This whole thing came about when a friend uploaded a video a few weeks ago which I tried to watch in HD mode. Initially it was not loading at all, the 1st second of the video would download and then it would pause for perhaps 30 seconds before another second would play and then pause yet again. I was determined to watch the video and kept pausing/playing/reloading in an attempt to trigger some sort of data flow (I don't know how the YouTube flash player is coded but I guessed there may be some ways to encourage it to make another request for data).

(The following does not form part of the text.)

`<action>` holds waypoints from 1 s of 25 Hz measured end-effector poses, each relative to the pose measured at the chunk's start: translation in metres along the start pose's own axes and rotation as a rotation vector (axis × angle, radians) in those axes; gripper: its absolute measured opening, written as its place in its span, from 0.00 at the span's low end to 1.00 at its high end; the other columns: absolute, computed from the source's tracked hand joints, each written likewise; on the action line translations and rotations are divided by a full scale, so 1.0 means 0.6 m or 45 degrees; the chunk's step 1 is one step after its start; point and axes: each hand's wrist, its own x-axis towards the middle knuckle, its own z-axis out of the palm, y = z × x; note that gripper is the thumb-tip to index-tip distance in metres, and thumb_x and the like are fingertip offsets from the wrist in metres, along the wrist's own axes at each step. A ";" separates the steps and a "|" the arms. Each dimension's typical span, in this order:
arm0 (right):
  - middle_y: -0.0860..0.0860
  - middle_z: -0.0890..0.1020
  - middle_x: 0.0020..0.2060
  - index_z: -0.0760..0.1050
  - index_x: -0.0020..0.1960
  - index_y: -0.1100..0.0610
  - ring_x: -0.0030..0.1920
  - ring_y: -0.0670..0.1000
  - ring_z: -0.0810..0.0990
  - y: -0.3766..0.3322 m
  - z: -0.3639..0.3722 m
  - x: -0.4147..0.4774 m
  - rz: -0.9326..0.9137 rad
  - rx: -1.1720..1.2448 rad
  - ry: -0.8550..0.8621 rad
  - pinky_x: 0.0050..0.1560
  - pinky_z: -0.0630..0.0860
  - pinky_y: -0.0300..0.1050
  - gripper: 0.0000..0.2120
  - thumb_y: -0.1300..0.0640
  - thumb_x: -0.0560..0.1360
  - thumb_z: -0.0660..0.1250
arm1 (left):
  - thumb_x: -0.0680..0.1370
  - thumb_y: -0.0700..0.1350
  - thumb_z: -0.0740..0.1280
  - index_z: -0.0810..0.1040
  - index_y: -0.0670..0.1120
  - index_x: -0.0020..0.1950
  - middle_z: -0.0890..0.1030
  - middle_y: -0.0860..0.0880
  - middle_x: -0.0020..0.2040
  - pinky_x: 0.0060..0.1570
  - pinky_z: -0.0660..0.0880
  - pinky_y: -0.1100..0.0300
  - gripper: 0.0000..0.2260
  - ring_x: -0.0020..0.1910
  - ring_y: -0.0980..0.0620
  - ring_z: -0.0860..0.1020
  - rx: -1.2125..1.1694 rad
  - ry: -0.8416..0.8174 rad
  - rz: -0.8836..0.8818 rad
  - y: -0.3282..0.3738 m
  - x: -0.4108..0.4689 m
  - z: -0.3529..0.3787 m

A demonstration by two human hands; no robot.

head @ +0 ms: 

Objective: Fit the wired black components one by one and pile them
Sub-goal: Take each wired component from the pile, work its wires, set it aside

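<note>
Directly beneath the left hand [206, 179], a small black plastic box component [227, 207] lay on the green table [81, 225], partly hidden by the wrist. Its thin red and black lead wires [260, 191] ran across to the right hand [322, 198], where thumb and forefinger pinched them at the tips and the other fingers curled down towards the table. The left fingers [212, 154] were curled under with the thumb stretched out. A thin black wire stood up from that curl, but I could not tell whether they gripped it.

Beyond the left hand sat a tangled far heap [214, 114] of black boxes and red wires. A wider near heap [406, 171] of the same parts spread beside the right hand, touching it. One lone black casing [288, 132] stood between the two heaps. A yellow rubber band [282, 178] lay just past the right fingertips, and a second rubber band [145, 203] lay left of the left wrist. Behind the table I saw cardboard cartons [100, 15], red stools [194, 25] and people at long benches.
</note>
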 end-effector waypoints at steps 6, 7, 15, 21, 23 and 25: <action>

After a while, roughly 5 minutes, data started to flow faster and faster until viewing the video was saturating my connection once again. I concluded and explained to my friend (as a total guess) that Google obviously has a very complicated network and I suspected this video was stored somewhere in their backend far far away and seeing as it's a new and unwatched video it took a while before it was pushed out to my nearest CDN site, or prioritised enough to justify the effort to serve it to me. I don't honestly know! Totall guesswork :)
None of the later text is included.